In the face of despair words are powerless. We feel despair because we have to say goodbye to an exceptional man—and I cannot capture his uniqueness in words. The best I can do is to paraphrase a poem by Wis awa Szymborska: Bronek, this is no way to treat friends.

When a friend dies unexpectedly and tragically, we recall his face, his smile, our past and recent conversations, forever interrupted and unfinished. I hear Bronek’s reflections during the meetings of the underground Flying University in the 1970s and in parish halls, where we discussed the blank spaces on the map of Polish history. I see Bronek in 1982 in jail in Bialoleka, and hear his hoarse shout from behind the bars of the prison on Rakowiecka Street.

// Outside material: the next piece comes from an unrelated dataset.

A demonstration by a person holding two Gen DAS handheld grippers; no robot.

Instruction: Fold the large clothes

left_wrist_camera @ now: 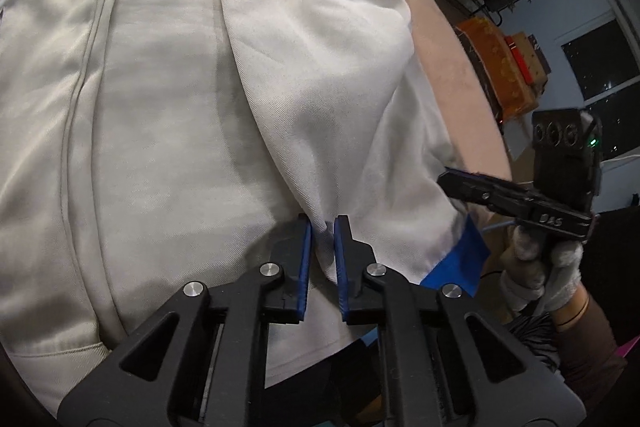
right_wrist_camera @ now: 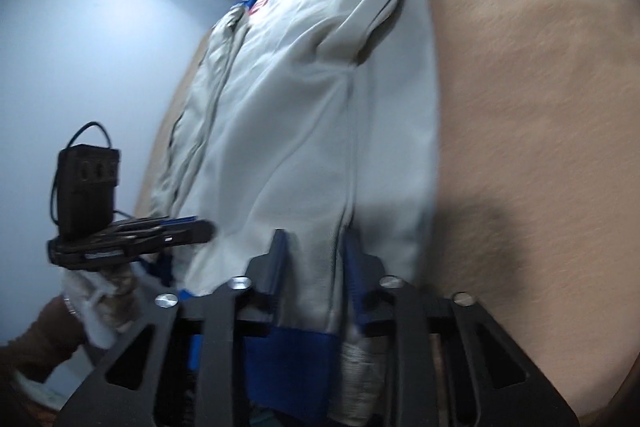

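Pale grey jacket lies lengthwise on your tan tabletop, sides seemingly folded in. Your left hand-held gripper pinches cloth near the hem; your right hand-held gripper clamps the blue-trimmed edge. The crosswise fold looks still to do.

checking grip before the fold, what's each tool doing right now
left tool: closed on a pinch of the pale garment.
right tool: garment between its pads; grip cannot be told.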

I see and hear Bronek in the 1980s in Castel Gandolfo, addressing Pope John Paul II and members of the world intellectual elite, and I see him in the enormous chamber of the French National Assembly, explaining the significance of the Polish transformations.

I see him during the meetings of the leadership of the underground Solidarity movement and during the 1989 round table negotiations; I see him in the Diet when he declared the end of the Polish People’s Republic, and on CNN when he announced that Poland had joined NATO. And I remember also dozens of our private conversations, discussions, and arguments conducted over a period of almost forty years.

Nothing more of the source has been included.